YOUR TASK: Note each line of the entries that includes "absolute". Then copy those lines.

STUDY MATERIAL:
_____
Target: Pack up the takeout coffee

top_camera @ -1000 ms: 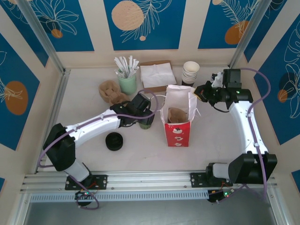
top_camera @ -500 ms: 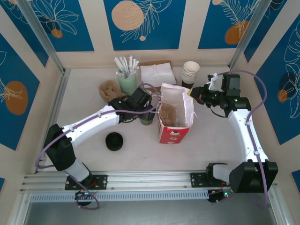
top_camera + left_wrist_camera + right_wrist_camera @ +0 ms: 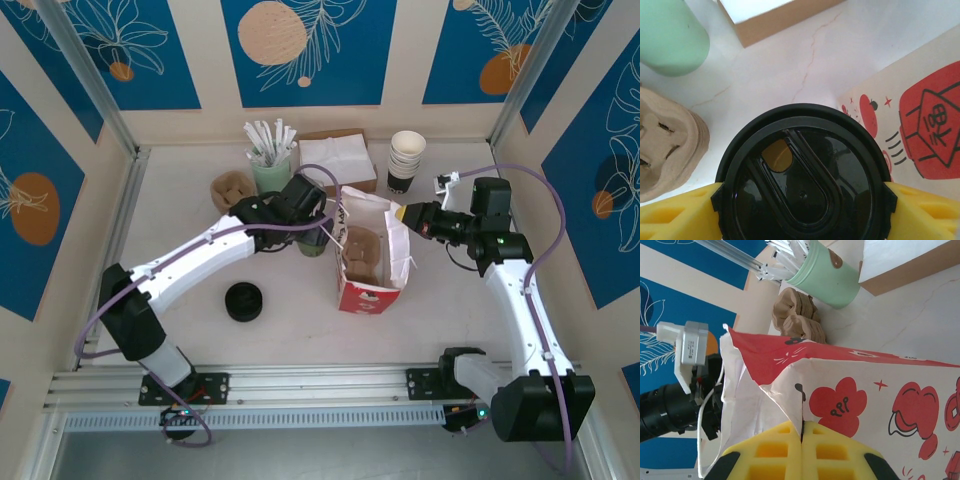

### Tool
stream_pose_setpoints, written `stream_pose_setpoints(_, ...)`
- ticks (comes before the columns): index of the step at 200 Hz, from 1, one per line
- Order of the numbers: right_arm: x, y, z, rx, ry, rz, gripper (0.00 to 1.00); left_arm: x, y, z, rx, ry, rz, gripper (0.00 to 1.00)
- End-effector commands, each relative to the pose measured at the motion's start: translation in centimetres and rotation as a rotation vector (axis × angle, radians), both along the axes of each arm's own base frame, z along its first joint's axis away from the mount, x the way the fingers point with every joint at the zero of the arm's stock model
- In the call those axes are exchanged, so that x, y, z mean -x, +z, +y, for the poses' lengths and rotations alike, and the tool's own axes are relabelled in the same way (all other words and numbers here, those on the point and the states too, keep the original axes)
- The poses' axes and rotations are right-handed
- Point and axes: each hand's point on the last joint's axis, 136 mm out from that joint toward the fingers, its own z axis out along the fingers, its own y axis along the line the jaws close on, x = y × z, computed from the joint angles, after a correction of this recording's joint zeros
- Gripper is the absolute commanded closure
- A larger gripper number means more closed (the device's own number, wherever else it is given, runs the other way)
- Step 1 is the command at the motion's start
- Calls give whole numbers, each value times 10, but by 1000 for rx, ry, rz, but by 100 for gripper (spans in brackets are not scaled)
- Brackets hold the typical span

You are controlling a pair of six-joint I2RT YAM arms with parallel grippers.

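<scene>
The takeout coffee (image 3: pixel 802 165), a cup under a round black lid, sits between the yellow fingers (image 3: pixel 675 215) of my left gripper (image 3: pixel 802 200), which is shut on it. In the top view that cup (image 3: pixel 314 244) hangs just left of the red-and-white bag (image 3: pixel 368 285), close to its open mouth. The bag leans left, and a brown cardboard carrier (image 3: pixel 362 250) lies inside it. My right gripper (image 3: pixel 802 432) is shut on the bag's white rim (image 3: pixel 790 395); from above, this gripper (image 3: pixel 405 216) holds the right edge of the bag.
Along the back stand a green cup of wrapped sticks (image 3: pixel 270 172), a napkin box (image 3: pixel 335 160) and a stack of lidless cups (image 3: pixel 405 158). Brown carriers (image 3: pixel 230 188) lie at the back left. A low stack of black lids (image 3: pixel 244 301) sits in front of the left arm.
The right gripper has pulled the bag's rim left and toward the front, tipping the bag toward the left arm. The left gripper has carried the coffee back and up to the bag's mouth.
</scene>
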Motion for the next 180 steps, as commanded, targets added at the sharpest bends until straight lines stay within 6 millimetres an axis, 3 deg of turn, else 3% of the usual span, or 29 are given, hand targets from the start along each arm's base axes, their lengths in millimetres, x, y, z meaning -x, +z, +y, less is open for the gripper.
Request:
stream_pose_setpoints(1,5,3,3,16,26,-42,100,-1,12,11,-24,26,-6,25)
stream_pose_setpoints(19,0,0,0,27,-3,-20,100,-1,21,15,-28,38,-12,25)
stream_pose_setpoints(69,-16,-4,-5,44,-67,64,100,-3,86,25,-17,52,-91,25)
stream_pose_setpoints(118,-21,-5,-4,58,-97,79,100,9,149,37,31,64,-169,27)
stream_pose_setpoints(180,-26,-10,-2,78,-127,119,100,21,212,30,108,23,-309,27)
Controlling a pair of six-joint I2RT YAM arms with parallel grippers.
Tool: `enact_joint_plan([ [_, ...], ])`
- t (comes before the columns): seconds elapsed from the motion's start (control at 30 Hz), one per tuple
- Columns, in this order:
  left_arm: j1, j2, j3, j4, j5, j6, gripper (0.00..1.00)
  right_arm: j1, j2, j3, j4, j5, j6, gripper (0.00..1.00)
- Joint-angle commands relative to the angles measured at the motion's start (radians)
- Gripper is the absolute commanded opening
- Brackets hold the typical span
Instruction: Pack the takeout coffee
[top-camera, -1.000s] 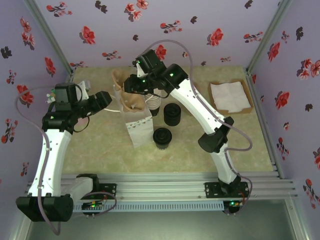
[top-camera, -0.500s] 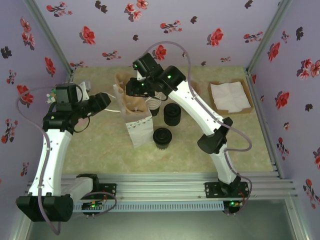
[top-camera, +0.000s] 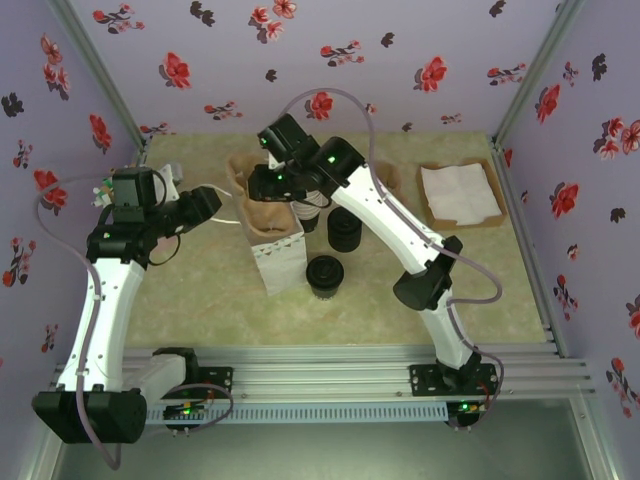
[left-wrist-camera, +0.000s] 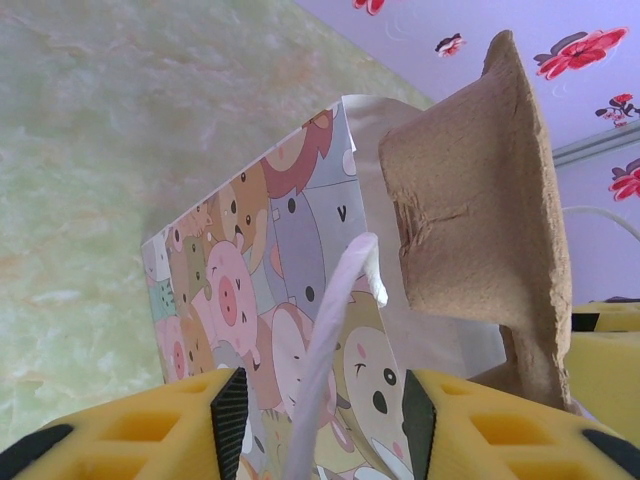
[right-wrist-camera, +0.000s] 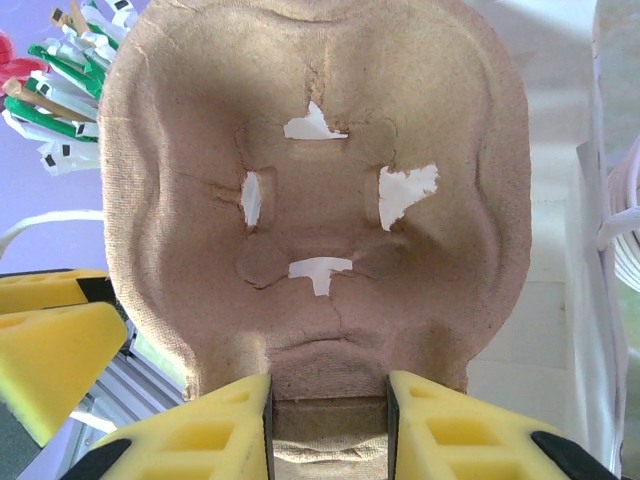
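Top external view: the paper bag stands upright mid-table, and a pulp cup carrier is held on edge at its mouth. The bag is judged the main hazard. It is light and narrow, and a carrier edge caught on the rim could tip it or crumple the opening.

The carrier is pinched by its lower edge between the jaws of the right gripper, which are closed on it. With so small a hold on so broad a sheet, it could be twisted and wedged crooked in the bag.

The takeout coffee stands on the table just right of the bag, not yet packed. It is set close to the stack of lids, and either could be knocked by the right arm.

The left gripper is seen with jaws apart around the white handle cord, a gap on each side. The cord is not clamped, so the bag is not steadied.

Hidden or unclear:
- the bag's interior
- how deep the carrier sits in the bag
- whether the carrier touches the rim
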Motion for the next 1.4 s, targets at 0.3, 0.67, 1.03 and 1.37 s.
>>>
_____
ANSWER BELOW:
- Gripper is the absolute commanded closure
- Gripper is the absolute commanded opening

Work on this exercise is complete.